• _Exercise requirements_
All lines at or after the one containing "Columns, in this", up to the last line of the material, must be repeated exactly, and no others.

---

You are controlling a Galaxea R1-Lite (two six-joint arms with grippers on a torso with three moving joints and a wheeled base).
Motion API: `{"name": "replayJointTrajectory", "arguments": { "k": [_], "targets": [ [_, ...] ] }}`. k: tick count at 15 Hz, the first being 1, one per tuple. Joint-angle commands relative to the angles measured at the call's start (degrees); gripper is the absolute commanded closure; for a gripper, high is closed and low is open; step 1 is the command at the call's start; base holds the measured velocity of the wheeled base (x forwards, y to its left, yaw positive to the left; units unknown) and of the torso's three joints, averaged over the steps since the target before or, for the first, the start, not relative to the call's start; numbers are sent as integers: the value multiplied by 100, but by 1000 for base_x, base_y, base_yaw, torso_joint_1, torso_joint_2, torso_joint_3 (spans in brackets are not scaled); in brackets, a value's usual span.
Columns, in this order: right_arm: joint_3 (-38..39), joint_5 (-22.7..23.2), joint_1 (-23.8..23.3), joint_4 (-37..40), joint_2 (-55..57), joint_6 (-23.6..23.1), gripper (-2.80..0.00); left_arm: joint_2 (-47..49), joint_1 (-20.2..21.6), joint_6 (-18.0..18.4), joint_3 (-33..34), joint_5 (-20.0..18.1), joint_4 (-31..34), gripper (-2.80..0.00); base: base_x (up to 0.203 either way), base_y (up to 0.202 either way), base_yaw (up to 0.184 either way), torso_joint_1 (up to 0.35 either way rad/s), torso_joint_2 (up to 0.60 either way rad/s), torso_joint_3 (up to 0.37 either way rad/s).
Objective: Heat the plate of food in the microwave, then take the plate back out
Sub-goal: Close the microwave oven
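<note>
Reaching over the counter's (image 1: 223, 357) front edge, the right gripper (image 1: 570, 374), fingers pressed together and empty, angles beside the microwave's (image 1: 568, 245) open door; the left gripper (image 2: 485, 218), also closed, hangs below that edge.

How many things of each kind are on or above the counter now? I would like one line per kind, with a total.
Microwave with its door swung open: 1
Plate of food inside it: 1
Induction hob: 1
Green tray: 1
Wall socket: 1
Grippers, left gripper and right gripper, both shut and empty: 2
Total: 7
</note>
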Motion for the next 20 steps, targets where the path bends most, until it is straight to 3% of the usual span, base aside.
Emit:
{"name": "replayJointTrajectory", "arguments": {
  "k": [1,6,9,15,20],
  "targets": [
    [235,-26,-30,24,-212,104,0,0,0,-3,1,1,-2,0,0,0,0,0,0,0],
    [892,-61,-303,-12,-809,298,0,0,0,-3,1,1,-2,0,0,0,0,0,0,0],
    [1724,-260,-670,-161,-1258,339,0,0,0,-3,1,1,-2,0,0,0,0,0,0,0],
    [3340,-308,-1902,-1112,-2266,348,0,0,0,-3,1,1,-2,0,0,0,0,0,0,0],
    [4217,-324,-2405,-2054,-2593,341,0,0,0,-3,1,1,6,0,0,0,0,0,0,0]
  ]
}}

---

• _Solution to this exercise_
Columns, in this order: right_arm: joint_3 (-38..39), joint_5 (-22.7..23.2), joint_1 (-23.8..23.3), joint_4 (-37..40), joint_2 (-55..57), joint_6 (-23.6..23.1), gripper (-2.80..0.00); left_arm: joint_2 (-47..49), joint_1 (-20.2..21.6), joint_6 (-18.0..18.4), joint_3 (-33..34), joint_5 (-20.0..18.1), joint_4 (-31..34), gripper (-2.80..0.00); base: base_x (up to 0.203 either way), base_y (up to 0.202 either way), base_yaw (up to 0.184 either way), torso_joint_1 (up to 0.35 either way rad/s), torso_joint_2 (up to 0.60 either way rad/s), torso_joint_3 (up to 0.37 either way rad/s).
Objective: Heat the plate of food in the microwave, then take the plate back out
Sub-goal: Close the microwave oven
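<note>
Reaching over the counter's (image 1: 223, 357) front edge, the right gripper (image 1: 570, 374), fingers pressed together and empty, angles beside the microwave's (image 1: 568, 245) open door; the left gripper (image 2: 485, 218), also closed, hangs below that edge.

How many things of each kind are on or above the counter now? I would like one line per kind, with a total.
Microwave with its door swung open: 1
Plate of food inside it: 1
Induction hob: 1
Green tray: 1
Wall socket: 1
Grippers, left gripper and right gripper, both shut and empty: 2
Total: 7
</note>
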Motion for the next 20 steps, targets where the path bends most, until it is straight to 3% of the usual span, base aside.
Emit:
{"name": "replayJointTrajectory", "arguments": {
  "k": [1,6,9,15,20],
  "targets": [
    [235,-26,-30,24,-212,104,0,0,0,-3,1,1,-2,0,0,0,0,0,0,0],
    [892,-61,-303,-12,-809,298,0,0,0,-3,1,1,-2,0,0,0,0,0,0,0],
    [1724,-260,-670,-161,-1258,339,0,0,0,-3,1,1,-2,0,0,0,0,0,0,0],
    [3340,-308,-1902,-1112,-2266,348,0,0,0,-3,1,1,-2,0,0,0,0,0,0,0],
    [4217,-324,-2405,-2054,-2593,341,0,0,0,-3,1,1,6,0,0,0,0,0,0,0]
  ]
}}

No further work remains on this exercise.